### Task directions
How many lines of the data contain the word "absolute"? Give only that number.

== Given records ==

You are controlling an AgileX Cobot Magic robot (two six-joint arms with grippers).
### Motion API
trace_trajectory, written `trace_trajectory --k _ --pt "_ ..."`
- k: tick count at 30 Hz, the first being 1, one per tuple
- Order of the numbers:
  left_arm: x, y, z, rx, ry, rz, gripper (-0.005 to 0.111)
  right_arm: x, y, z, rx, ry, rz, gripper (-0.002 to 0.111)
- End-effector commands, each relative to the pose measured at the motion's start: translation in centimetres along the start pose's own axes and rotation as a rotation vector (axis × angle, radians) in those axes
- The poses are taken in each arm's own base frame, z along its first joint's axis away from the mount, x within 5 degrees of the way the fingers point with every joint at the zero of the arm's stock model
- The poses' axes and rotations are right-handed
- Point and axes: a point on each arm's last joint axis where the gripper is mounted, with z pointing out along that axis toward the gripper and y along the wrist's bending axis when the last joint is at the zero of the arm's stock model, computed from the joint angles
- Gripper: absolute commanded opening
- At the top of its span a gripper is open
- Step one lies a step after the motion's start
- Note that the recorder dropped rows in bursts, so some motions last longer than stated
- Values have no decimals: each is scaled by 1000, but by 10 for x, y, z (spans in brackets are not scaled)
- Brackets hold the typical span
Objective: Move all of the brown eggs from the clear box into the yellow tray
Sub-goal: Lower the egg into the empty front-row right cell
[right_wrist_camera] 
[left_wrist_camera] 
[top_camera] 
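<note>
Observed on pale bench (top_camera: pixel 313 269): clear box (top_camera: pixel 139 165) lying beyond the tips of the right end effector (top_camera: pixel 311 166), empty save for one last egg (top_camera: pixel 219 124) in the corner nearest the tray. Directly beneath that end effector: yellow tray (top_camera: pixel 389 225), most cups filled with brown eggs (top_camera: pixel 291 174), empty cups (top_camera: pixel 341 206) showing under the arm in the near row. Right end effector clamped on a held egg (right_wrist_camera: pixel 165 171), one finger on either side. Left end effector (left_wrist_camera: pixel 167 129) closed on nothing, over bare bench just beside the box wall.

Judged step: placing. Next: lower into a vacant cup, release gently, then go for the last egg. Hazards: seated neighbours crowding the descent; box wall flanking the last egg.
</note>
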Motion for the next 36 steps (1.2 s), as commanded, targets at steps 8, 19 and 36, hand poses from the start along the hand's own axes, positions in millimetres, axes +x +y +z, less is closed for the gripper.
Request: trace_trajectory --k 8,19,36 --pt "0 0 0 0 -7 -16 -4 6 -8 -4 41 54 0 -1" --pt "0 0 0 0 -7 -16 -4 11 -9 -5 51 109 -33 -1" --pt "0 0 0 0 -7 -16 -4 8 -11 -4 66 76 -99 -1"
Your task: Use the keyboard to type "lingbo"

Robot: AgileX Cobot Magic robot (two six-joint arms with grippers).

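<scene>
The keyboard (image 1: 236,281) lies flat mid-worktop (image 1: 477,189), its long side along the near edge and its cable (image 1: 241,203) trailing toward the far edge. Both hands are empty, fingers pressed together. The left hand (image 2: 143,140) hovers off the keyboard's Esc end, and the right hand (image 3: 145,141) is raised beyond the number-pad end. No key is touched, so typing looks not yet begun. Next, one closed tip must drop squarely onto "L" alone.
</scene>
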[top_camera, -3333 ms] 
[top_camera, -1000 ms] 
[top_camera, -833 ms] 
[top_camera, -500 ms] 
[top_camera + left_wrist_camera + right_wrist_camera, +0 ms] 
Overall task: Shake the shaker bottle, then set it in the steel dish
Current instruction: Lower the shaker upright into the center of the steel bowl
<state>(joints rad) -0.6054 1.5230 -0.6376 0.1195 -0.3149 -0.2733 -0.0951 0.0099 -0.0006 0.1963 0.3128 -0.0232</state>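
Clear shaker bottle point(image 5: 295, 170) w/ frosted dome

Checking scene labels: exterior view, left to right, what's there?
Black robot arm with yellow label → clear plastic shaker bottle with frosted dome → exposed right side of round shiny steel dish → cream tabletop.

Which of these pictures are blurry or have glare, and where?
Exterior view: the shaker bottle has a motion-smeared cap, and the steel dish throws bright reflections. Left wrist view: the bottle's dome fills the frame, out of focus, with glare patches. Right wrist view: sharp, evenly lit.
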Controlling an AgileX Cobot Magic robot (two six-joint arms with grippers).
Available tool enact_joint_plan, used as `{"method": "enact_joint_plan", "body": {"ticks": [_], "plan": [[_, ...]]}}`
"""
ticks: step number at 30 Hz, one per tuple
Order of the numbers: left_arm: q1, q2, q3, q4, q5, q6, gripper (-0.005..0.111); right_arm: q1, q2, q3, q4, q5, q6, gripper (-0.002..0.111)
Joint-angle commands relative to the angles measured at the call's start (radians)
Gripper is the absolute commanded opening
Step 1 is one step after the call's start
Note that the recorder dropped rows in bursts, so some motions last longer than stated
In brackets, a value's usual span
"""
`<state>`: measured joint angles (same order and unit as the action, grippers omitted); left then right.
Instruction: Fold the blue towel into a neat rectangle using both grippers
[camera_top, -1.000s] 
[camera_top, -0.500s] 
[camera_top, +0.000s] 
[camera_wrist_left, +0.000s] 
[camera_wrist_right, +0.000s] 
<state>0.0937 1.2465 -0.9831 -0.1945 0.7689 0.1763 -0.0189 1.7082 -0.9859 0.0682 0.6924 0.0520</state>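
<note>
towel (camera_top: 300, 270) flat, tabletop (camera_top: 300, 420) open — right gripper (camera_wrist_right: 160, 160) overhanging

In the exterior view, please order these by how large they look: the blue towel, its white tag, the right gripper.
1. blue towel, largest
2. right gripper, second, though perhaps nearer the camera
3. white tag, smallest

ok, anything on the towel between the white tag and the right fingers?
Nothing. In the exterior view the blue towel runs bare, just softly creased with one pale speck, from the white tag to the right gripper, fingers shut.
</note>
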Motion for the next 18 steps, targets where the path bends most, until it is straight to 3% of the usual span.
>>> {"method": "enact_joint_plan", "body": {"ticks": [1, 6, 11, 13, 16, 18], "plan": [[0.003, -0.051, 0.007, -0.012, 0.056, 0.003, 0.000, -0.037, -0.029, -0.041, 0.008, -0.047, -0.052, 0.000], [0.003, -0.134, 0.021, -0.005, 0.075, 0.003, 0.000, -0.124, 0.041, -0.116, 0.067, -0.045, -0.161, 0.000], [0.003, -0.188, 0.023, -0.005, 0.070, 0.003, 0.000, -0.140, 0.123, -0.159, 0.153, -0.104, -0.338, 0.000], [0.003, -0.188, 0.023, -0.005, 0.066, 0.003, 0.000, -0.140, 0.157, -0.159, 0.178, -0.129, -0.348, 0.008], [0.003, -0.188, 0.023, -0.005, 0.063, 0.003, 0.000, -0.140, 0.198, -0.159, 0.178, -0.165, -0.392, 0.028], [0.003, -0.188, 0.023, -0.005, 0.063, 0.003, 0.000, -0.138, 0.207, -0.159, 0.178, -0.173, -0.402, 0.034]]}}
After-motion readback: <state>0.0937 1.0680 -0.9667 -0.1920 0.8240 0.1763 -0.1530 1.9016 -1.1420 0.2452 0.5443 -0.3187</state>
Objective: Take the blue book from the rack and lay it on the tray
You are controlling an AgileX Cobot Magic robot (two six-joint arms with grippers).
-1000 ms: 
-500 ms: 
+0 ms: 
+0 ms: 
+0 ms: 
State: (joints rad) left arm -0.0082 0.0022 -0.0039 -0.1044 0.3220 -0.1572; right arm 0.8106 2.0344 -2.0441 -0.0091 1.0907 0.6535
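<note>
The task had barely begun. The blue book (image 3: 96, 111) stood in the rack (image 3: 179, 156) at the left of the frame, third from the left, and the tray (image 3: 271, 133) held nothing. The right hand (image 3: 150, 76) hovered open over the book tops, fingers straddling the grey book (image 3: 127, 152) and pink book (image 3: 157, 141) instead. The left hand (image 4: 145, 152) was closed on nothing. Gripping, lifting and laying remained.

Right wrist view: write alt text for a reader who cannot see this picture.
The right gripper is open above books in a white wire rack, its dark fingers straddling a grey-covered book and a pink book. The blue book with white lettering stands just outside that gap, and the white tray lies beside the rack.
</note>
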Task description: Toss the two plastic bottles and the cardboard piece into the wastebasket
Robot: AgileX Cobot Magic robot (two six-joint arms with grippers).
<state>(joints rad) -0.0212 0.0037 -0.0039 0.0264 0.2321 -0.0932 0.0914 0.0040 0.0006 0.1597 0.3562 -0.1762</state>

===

### Answer area
2